图中设置瓦片地图的风格 style"stamen-terrain",还可以使用其他开放的栅格瓦片地图服务,比如 "open-street-map""carto-positron"。如果使用 MapBox 提供的矢量瓦片地图服务,则需要访问令牌 Mapbox Access Token。图中设置中心坐标 center 以及缩放倍数 zoom,目的是突出图片中的数据区域。设置调色板 Viridis 展示热力分布,黄色团块的地方表示地震频次高。

6.2.7 面量图

在之前我们介绍过用 ggplot2 绘制地区分布图,实际上,地区分布图还有别名,如围栏图、面量图等。本节使用 plotly 绘制交互式的地区分布图,如 图 6.15 所示。
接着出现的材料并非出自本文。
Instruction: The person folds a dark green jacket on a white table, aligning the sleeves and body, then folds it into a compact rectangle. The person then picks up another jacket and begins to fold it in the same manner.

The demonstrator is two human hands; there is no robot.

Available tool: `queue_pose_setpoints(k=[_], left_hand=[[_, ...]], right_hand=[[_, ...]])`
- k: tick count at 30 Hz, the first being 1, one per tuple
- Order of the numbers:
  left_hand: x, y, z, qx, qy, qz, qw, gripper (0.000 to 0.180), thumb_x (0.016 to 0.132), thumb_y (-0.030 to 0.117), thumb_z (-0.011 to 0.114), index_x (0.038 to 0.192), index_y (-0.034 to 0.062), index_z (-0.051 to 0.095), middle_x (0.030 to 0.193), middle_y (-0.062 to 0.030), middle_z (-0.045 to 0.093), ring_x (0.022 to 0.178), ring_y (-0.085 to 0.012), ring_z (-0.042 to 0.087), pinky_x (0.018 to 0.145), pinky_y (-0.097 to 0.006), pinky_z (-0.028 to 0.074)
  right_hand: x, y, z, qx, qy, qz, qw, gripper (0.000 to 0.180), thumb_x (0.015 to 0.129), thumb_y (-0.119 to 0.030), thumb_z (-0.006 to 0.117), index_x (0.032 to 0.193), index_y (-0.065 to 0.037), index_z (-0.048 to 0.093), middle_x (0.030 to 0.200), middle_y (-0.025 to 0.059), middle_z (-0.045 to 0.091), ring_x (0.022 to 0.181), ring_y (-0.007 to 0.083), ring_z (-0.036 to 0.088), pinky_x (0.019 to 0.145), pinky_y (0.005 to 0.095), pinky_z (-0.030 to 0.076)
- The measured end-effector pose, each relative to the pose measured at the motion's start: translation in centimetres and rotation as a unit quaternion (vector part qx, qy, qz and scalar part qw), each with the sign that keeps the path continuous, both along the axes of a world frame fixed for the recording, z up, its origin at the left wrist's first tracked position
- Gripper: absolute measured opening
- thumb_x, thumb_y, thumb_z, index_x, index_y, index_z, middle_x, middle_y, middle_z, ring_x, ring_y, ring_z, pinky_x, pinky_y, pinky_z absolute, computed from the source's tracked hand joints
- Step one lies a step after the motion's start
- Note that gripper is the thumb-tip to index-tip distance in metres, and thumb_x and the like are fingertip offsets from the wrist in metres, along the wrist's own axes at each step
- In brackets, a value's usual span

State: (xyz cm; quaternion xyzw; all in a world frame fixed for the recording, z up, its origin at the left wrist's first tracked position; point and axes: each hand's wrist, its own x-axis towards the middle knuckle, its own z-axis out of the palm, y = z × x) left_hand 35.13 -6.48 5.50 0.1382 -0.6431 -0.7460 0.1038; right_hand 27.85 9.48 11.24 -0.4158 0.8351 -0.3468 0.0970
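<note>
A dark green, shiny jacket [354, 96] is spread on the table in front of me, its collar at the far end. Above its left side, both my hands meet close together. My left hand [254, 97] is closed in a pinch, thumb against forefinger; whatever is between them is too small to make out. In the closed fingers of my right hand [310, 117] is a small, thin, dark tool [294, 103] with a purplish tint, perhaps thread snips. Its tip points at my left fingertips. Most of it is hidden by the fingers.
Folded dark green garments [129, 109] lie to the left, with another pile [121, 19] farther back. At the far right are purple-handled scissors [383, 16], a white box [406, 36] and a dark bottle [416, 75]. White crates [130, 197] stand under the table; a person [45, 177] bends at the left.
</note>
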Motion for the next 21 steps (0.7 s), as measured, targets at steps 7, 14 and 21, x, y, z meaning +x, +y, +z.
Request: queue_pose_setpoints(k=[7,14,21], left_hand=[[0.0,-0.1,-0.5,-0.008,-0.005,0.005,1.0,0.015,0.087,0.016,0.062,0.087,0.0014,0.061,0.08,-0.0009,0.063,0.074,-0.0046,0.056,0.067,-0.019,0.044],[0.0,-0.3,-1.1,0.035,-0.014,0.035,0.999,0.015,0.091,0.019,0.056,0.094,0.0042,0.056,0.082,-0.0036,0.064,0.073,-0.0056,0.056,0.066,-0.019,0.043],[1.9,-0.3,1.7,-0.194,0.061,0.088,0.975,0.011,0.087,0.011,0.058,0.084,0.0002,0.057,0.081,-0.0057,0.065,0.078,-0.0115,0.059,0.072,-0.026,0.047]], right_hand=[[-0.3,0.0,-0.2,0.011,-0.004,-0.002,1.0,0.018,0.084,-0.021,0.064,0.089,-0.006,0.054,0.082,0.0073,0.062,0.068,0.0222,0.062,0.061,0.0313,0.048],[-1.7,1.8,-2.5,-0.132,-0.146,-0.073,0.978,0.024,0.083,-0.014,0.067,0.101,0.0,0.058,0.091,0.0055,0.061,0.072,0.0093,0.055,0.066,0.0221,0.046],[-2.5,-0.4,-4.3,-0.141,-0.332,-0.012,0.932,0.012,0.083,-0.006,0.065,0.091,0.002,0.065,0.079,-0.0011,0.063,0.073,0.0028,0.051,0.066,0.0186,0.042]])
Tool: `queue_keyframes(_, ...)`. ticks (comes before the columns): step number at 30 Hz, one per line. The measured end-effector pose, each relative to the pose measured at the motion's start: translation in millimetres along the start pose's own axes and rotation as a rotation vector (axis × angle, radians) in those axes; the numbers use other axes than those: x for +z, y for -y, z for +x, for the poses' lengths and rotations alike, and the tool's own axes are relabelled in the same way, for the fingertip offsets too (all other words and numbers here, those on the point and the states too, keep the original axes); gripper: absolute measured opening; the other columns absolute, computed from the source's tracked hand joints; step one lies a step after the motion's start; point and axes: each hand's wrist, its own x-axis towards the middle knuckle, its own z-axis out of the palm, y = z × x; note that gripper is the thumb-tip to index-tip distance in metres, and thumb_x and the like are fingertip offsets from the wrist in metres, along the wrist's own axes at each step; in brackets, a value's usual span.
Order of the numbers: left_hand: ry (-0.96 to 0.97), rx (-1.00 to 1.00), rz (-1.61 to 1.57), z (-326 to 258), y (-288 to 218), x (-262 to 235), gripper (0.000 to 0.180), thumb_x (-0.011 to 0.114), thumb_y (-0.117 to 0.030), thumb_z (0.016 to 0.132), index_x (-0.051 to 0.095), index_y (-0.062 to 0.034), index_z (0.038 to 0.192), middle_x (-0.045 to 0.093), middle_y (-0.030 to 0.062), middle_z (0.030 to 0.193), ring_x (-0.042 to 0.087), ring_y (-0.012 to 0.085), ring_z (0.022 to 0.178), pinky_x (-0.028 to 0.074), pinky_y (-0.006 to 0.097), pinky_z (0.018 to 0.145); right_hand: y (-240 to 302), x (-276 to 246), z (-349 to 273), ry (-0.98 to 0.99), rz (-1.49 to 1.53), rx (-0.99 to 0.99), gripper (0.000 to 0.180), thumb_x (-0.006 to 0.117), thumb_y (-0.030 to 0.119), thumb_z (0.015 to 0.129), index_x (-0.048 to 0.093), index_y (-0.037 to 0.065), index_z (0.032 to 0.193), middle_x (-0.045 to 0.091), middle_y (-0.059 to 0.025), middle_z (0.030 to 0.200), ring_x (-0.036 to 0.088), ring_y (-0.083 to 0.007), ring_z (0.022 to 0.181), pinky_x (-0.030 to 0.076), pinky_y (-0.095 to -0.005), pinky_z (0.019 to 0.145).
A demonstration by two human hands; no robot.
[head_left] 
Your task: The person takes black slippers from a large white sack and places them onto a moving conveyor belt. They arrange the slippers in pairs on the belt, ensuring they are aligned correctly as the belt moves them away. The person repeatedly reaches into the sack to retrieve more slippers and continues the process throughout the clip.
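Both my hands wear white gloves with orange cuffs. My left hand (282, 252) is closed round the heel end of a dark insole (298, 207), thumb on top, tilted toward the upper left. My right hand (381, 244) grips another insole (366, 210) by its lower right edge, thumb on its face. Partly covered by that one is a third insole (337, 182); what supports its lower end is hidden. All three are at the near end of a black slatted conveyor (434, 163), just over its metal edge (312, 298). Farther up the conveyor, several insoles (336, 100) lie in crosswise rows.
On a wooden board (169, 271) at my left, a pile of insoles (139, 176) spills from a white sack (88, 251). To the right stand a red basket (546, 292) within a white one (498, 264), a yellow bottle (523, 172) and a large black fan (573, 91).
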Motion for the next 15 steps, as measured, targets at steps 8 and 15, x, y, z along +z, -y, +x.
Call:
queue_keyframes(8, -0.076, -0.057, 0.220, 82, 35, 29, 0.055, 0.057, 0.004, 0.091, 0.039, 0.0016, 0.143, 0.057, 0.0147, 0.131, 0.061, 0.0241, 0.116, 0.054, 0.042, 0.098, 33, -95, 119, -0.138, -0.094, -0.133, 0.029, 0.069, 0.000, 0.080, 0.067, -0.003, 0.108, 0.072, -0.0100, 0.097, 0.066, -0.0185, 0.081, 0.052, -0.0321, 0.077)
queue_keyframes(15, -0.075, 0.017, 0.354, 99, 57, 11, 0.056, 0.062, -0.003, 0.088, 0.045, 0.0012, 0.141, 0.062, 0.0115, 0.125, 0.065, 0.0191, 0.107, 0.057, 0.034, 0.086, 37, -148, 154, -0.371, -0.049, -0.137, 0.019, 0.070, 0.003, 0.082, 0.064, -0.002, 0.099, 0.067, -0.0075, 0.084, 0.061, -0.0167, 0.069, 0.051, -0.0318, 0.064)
# https://plotly.com/r/reference/choropleth/
dat <- data.frame(state.x77,
  stats = rownames(state.x77),
  stats_abbr = state.abb
)
# 绘制图形
plotly::plot_ly(
  data = dat,
  type = "choropleth",
  locations = ~stats_abbr,
  locationmode = "USA-states",
  colorscale = "Viridis",
  colorbar = list(title = list(text = "人均收入")),
  z = ~Income
) |>
  plotly::layout(
    geo = list(scope = "usa"),
    title = "1974年美国各州的人均收入"
  )
图 6.15: 1974 年美国各州的人均收入

6.2.8 动态图

本节参考 plotly 包的官方示例渐变动画,数据来自 SVN 代码提交日志,统计 Martin Maechler 和 Brian Ripley 的年度代码提交量,他们是 R Core Team 非常重要的两位成员,长期参与维护 R 软件及社区。下图展示 1999-2022 年 Martin Maechler 和 Brian Ripley 的代码提交量变化。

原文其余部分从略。